Históricamente, Estados Unidos ha mantenido una ambigüedad que, en la práctica, favorecía el «statu quo» británico. Sin embargo, el nuevo escenario global obliga a la Casa Blanca a recalcular sus lealtades: la presión por los recursos naturales y la posición estratégica del archipiélago frente a la Antártida han vuelto a poner el tema sobre el escritorio del Departamento de Estado.
Desde el análisis del Poder Real, este giro no es un gesto de cortesía hacia la Argentina, sino una movida de ajedrez estratégica.
Washington observa con preocupación el avance de inversiones de potencias rivales en el Atlántico Sur y entiende que el reclamo argentino es una bandera de unidad regional que ya no puede ignorar sistemáticamente.

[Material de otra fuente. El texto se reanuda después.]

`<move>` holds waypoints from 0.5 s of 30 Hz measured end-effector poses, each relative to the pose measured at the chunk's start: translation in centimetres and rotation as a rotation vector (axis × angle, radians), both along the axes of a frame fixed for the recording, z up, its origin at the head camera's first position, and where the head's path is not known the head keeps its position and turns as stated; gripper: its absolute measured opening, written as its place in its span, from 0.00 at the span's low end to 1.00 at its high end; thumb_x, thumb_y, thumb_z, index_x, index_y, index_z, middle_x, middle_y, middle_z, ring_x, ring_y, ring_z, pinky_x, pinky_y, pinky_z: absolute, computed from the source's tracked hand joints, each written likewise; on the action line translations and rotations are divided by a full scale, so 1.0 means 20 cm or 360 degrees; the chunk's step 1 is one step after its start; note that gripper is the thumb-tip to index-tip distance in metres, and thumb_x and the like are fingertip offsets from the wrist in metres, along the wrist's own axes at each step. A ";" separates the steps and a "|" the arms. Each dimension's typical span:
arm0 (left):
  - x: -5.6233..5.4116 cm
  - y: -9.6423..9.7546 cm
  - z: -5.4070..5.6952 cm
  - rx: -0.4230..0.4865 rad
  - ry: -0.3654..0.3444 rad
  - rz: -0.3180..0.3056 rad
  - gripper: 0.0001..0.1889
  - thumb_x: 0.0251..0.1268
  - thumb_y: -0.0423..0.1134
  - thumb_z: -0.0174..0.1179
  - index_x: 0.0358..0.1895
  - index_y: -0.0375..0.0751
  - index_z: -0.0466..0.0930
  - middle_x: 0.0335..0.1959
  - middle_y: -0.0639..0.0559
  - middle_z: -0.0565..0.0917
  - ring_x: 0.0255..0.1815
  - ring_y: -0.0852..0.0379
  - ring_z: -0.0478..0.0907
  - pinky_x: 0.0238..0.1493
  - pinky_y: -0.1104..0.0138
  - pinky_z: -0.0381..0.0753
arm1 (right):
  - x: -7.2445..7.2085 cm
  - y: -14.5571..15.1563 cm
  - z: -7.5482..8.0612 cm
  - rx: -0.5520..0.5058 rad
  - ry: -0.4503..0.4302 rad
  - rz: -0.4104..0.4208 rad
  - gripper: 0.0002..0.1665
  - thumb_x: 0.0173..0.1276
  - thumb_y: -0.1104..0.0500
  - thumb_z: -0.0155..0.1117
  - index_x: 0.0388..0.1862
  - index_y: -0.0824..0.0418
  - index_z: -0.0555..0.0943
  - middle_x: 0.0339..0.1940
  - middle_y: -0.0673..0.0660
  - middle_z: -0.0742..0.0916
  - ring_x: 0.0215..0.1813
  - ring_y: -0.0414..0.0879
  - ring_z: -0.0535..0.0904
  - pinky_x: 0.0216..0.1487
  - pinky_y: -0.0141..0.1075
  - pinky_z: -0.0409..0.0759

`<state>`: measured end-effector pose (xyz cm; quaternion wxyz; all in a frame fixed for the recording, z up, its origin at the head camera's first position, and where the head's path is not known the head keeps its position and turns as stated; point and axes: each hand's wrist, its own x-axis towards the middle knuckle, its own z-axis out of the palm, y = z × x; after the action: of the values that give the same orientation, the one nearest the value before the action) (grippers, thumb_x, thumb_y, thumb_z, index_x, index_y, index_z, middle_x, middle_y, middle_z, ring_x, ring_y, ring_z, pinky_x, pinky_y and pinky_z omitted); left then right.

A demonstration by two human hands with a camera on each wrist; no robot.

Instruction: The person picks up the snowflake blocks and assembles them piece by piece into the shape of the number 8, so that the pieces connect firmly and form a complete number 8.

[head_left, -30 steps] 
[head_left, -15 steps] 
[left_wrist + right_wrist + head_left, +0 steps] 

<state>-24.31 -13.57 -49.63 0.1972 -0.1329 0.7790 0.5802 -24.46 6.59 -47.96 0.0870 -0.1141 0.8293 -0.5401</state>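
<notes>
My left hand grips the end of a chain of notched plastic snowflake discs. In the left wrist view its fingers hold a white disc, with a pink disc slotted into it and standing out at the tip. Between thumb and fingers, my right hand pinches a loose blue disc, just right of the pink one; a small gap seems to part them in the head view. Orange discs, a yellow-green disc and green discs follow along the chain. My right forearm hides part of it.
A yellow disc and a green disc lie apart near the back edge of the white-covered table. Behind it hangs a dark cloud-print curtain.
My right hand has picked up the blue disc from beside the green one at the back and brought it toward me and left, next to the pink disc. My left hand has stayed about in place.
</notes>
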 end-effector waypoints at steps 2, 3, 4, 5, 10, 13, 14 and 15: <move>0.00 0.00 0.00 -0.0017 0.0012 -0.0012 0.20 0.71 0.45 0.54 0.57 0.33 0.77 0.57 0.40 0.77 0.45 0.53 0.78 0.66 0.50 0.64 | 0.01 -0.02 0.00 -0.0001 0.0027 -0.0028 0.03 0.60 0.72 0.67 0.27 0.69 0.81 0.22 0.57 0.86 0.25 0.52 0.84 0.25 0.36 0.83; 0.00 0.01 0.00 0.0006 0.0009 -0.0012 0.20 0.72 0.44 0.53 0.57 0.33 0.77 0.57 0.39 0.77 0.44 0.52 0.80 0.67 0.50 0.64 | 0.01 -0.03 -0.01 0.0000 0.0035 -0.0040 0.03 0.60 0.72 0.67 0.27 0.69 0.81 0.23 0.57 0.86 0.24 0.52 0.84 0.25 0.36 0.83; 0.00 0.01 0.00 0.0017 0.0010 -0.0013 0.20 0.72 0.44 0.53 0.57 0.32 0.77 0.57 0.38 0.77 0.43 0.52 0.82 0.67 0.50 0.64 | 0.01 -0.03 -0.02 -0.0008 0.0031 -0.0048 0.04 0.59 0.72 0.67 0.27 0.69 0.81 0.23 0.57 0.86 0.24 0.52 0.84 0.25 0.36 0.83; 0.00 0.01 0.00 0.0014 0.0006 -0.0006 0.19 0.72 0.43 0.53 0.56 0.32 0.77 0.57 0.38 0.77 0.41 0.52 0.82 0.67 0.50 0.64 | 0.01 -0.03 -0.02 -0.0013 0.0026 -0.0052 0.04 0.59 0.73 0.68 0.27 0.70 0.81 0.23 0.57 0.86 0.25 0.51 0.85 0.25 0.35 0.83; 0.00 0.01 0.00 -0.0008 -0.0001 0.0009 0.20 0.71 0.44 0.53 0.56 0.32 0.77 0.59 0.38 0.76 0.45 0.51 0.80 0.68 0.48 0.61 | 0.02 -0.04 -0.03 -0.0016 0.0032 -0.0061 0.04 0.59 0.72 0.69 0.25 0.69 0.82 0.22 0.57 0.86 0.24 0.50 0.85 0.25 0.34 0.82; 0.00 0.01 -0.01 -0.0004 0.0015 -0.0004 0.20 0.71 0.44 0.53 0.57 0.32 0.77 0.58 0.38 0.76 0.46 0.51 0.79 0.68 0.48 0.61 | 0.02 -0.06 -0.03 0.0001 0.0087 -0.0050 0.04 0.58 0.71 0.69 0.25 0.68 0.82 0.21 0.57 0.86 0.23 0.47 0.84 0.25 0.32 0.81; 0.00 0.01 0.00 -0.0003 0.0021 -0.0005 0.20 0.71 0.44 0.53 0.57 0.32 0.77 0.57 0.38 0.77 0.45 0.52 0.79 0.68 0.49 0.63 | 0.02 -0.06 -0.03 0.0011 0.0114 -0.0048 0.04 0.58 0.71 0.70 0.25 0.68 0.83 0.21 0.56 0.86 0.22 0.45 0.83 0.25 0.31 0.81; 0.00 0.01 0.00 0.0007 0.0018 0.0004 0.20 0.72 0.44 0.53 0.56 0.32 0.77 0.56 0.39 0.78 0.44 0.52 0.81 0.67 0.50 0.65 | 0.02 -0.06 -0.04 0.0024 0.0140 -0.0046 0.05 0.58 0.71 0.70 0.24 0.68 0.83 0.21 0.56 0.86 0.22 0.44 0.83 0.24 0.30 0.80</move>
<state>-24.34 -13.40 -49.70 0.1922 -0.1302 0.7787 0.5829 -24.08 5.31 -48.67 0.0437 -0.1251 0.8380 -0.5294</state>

Para el gobierno de Javier Milei, que ha manifestado un alineamiento total con EE.UU. e Israel, esta noticia podría ser la «moneda de cambio» esperada tras las recientes reuniones con figuras del poder estadounidense.
De confirmarse esta tendencia, Londres perdería su aliado más pesado en los foros internacionales, obligando a una renegociación del conflicto que lleva décadas congelado.
Mientras tanto, en los barrios y en cada rincón del país, la cuestión Malvinas sigue siendo la fibra más sensible de la identidad nacional, y cualquier avance en este sentido tendría un impacto político interno sin precedentes para la gestión actual.